8. The method of claim 7, wherein the target flow control rule comprises a target traffic identification policy, and wherein obtaining the target flow control rule from the configuration center according to the target resource address corresponding to the request comprises:

acquiring a target service identification strategy corresponding to the target resource address from the configuration center according to the target resource address corresponding to the request;

determining an identification field for identifying the service type according to the target service identification strategy; and

and determining the atomic service type corresponding to the request according to the identification field for identifying the service type.
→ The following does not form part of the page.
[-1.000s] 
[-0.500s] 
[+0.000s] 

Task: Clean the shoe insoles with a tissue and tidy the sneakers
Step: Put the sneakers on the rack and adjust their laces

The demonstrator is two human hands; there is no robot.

9. A business process control apparatus, comprising:

the system comprises a first acquisition module, a first processing module and a second acquisition module, wherein the first acquisition module is used for acquiring a request for requesting to process an atomic service in a service process, the service process comprises N atomic services with dependency relationship, and N is an integer greater than 1;

a second obtaining module, configured to obtain a target process control rule corresponding to the request from a configuration center, where K pieces of process control rules are configured in the configuration center, where K is an integer greater than 1; and

and the control module is used for carrying out safety check control on the request according to the target process control rule.

10. An electronic device, comprising:

one or more processors;

a memory to store one or more instructions that,

wherein the one or more instructions, when executed by the one or more processors, cause the one or more processors to implement the method of any one of claims 1-8.

11. A computer readable storage medium having stored thereon executable instructions which, when executed by a processor, cause the processor to carry out the method of any one of claims 1 to 8.